• [Assignment] Exact copy, no pictures: output each line below as it stands.

(Extracted data entries)
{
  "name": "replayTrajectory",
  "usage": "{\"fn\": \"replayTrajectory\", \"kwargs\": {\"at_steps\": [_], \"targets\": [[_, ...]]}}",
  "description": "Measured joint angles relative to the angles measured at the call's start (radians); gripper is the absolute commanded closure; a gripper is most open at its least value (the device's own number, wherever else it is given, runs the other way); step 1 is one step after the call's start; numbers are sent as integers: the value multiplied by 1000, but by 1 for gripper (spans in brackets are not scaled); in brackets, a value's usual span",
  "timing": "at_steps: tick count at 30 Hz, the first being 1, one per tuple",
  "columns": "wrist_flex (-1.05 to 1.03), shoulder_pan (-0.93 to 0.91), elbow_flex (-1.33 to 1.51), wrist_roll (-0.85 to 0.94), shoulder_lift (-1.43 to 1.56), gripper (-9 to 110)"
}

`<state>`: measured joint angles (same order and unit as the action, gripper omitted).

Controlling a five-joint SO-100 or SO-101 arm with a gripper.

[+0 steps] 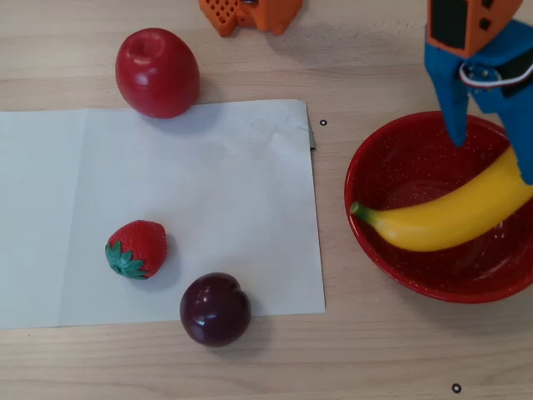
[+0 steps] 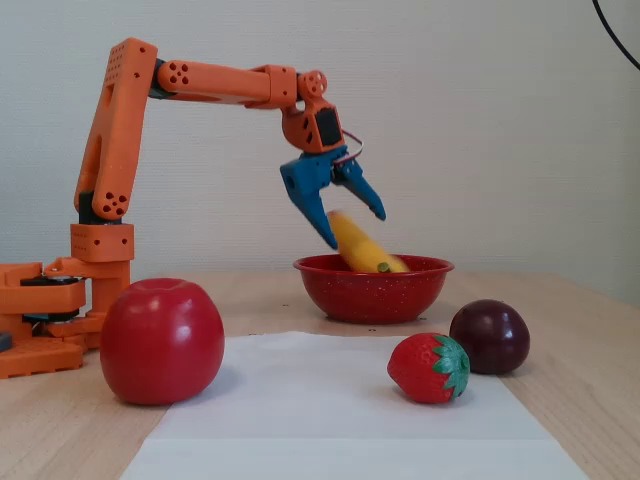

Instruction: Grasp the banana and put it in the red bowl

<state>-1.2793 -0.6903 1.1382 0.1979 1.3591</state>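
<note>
The yellow banana (image 1: 441, 221) lies slanted inside the red speckled bowl (image 1: 408, 158) at the right of the overhead view, its green stem end toward the bowl's left rim. In the fixed view the banana (image 2: 362, 250) leans up out of the bowl (image 2: 370, 295). My blue-fingered gripper (image 1: 491, 157) hangs over the bowl with its jaws spread, one on each side of the banana's raised end. In the fixed view the gripper (image 2: 357, 230) is open just above the bowl, with the banana's upper end between the fingers.
A red apple (image 1: 156, 72), a strawberry (image 1: 136, 248) and a dark plum (image 1: 215, 308) sit on or beside a white paper sheet (image 1: 208, 192) left of the bowl. The arm's orange base (image 2: 45, 315) stands at the fixed view's left.
</note>
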Motion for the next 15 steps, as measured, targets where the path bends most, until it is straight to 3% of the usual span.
{"fn": "replayTrajectory", "kwargs": {"at_steps": [7,15], "targets": [[-195,28,-186,21,0,101],[-382,91,-299,28,48,101]]}}
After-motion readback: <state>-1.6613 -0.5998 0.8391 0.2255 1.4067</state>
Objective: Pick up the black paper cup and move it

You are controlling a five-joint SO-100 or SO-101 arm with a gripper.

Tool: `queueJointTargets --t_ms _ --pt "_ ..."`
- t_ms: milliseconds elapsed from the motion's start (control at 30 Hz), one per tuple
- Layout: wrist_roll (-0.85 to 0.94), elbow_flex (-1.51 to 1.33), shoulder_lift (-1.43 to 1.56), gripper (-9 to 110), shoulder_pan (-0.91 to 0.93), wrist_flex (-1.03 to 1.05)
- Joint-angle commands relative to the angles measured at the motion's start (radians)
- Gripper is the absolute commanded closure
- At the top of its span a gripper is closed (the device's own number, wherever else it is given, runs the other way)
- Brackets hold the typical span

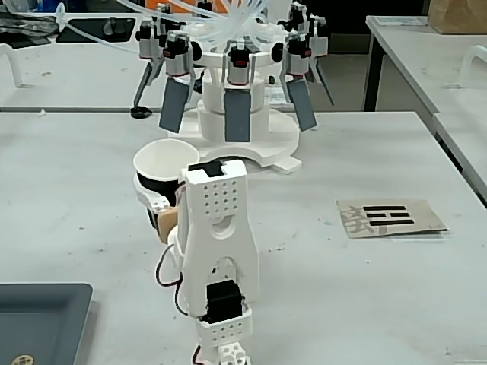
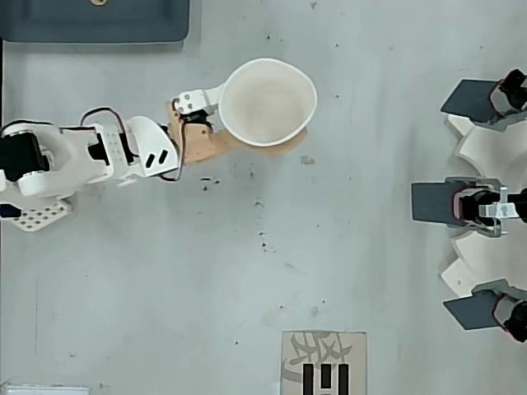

• [Response to this task]
{
  "name": "replayTrajectory",
  "usage": "{\"fn\": \"replayTrajectory\", \"kwargs\": {\"at_steps\": [_], \"targets\": [[_, ...]]}}",
  "description": "Measured joint angles relative to the angles measured at the call's start (radians); gripper is the absolute commanded closure; a gripper is most open at its least value (the device's own number, wherever else it is given, runs the other way); step 1 is one step after the call's start; numbers are sent as integers: the value multiplied by 1000, but by 1 for gripper (spans in brackets are not scaled); in brackets, a value's usual span",
  "timing": "at_steps: tick count at 30 Hz, the first being 1, one per tuple",
  "columns": "wrist_flex (-1.05 to 1.03), shoulder_pan (-0.93 to 0.91), elbow_flex (-1.33 to 1.51), wrist_roll (-0.85 to 0.94), shoulder_lift (-1.43 to 1.56), gripper (-9 to 110)"
}

`<state>`: measured joint angles (same order and unit as the action, gripper omitted).

Controlling a five-joint SO-100 or SO-101 arm with a gripper.

[+0 steps] 
[+0 steps] 

Instruction: Grasp the banana and put it in the red bowl

<state>-1.2793 -0.6903 1.1382 0.1979 1.3591</state>
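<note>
The yellow banana (image 1: 441, 221) lies slanted inside the red speckled bowl (image 1: 408, 158) at the right of the overhead view, its green stem end toward the bowl's left rim. In the fixed view the banana (image 2: 362, 250) leans up out of the bowl (image 2: 370, 295). My blue-fingered gripper (image 1: 491, 157) hangs over the bowl with its jaws spread, one on each side of the banana's raised end. In the fixed view the gripper (image 2: 357, 230) is open just above the bowl, with the banana's upper end between the fingers.
A red apple (image 1: 156, 72), a strawberry (image 1: 136, 248) and a dark plum (image 1: 215, 308) sit on or beside a white paper sheet (image 1: 208, 192) left of the bowl. The arm's orange base (image 2: 45, 315) stands at the fixed view's left.
</note>
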Motion for the next 15 steps, as measured, targets where the path bends most, until it is straight to 3% of the usual span.
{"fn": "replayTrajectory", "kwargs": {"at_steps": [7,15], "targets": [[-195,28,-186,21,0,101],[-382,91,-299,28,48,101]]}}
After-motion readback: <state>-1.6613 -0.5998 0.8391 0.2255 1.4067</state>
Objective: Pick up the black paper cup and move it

You are controlling a five-joint SO-100 or SO-101 arm with a gripper.

Tool: `queueJointTargets --t_ms _ --pt "_ ..."`
- t_ms: milliseconds elapsed from the motion's start (control at 30 Hz), one per tuple
- Layout: wrist_roll (-0.85 to 0.94), elbow_flex (-1.51 to 1.33), shoulder_lift (-1.43 to 1.56), gripper (-9 to 110), shoulder_pan (-0.91 to 0.93), wrist_flex (-1.03 to 1.05)
- Joint-angle commands relative to the angles measured at the motion's start (radians)
- Gripper is the absolute commanded closure
- At the top of its span a gripper is closed (the device's own number, wherever else it is given, runs the other way)
- Brackets hold the typical span

The given output is complete.